Give the tally of lines in the listing that include "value". No other words belong in the answer.

COLLECTED MATERIAL:
________
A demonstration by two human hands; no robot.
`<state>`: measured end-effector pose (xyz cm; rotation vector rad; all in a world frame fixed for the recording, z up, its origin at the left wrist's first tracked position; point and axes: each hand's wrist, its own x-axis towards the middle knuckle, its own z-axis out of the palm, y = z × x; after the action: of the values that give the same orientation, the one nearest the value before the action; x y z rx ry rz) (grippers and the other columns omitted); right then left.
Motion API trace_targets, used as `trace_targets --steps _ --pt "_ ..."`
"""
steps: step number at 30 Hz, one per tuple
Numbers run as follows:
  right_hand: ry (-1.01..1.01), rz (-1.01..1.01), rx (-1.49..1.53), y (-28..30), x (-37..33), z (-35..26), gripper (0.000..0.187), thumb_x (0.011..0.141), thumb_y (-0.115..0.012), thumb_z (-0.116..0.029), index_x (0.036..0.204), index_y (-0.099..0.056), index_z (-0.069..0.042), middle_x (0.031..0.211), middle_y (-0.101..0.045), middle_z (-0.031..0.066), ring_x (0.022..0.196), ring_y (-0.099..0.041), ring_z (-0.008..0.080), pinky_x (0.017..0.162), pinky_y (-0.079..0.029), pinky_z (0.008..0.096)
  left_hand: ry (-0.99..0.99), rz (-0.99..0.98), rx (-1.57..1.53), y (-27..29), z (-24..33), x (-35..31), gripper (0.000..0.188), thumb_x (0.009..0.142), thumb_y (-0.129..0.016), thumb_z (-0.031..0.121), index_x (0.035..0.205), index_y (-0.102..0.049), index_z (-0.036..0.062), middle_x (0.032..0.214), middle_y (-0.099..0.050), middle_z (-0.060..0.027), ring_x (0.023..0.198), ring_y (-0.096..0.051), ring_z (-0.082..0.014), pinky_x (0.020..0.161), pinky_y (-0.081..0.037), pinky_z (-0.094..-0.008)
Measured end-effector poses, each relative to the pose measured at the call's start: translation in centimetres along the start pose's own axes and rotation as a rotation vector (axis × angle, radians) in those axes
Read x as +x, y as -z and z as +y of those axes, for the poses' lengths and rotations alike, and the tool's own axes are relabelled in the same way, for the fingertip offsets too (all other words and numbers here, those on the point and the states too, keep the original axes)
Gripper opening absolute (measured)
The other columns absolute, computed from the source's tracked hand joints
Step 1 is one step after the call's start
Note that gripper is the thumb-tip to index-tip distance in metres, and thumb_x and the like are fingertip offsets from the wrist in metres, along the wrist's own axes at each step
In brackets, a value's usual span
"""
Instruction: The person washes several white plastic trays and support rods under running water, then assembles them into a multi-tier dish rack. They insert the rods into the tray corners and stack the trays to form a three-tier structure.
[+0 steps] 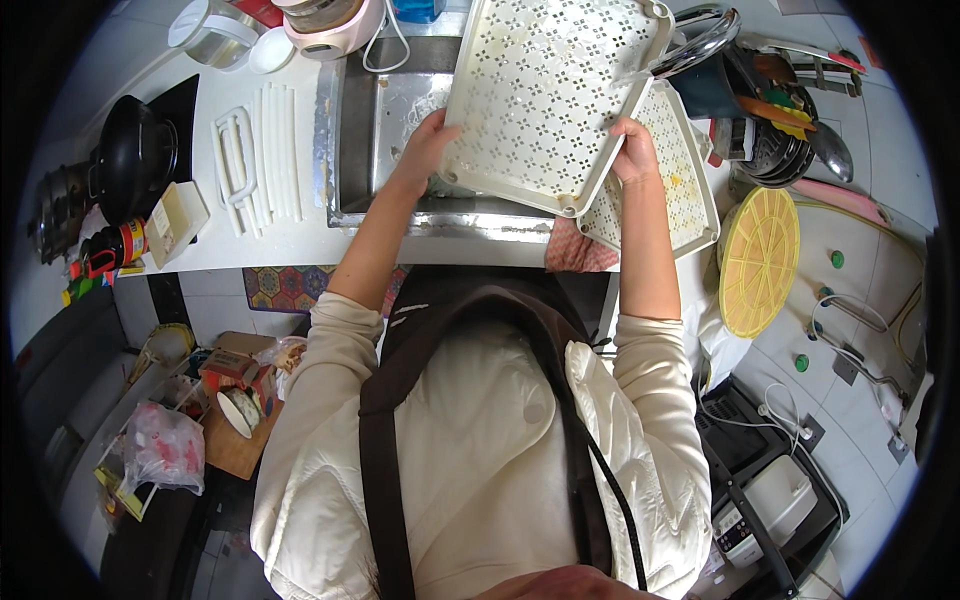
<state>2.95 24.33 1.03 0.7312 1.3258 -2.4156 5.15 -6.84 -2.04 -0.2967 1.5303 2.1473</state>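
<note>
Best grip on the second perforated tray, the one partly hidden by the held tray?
Probably the near end of the raised right rim of the second tray, coming from the right: that edge shows uncovered, while the held tray hides its left part from above.

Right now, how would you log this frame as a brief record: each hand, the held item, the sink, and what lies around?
Left hand: gripping the left edge of a white perforated tray
Right hand: gripping the same tray's right edge
Held tray: raised over the sink, hiding part of it
Second perforated tray: to the right, partly hidden by the held one
Reddish cloth: near the counter's front edge
Left of sink: white bars on the counter
</note>
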Motion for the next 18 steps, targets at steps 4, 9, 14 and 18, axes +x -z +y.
trace_targets --steps 4,9,14,18 --pt "0.016 0.083 -0.023 -0.1 -0.1 0.8 0.032 0.059 -0.053 0.004 0.091 -0.049 -0.001 0.077 -0.052 0.0063 0.071 -0.053 0.0197 0.07 -0.05 0.0336 0.014 0.037 0.057 0.1 -1.0 0.2 0.039 0.089 -0.051 0.016 0.124 -0.049 -0.0003 0.113 -0.058 -0.0065 0.103 -0.054 -0.0143 0.092 -0.04 -0.0283" --pt "-0.013 0.101 -0.007 -0.2 -1.1 3.2 0.028 0.061 -0.054 0.002 0.088 -0.05 -0.001 0.079 -0.053 0.0075 0.074 -0.053 0.0208 0.072 -0.049 0.0332 -0.052 0.134 0.129 0.7 -2.3 0.9 0.041 0.088 -0.055 0.022 0.119 -0.051 -0.0051 0.106 -0.062 -0.0091 0.095 -0.058 -0.0162 0.085 -0.044 -0.0295" --pt "-0.1 0.052 0.1 -0.6 -1.8 7.0 0.027 0.071 -0.057 -0.006 0.096 -0.051 0.0 0.093 -0.058 0.0126 0.084 -0.058 0.0255 0.083 -0.049 0.0381 -0.152 0.255 0.74 1.9 -0.2 2.5 0.05 0.087 -0.053 0.043 0.113 -0.057 -0.0001 0.1 -0.065 -0.0165 0.093 -0.062 -0.0269 0.082 -0.046 -0.0356" --pt "-0.26 0.102 -0.16 -0.1 -2.0 9.7 0.023 0.082 -0.054 -0.013 0.103 -0.055 -0.004 0.092 -0.062 0.0061 0.081 -0.062 0.016 0.07 -0.052 0.0325 -0.191 0.332 1.001 1.5 3.6 2.5 0.055 0.085 -0.049 0.055 0.112 -0.06 0.0078 0.101 -0.065 -0.017 0.095 -0.061 -0.0323 0.081 -0.046 -0.039"
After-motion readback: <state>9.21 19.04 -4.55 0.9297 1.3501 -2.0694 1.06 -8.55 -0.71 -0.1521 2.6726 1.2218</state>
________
ANSWER FOR THIS EXERCISE: 2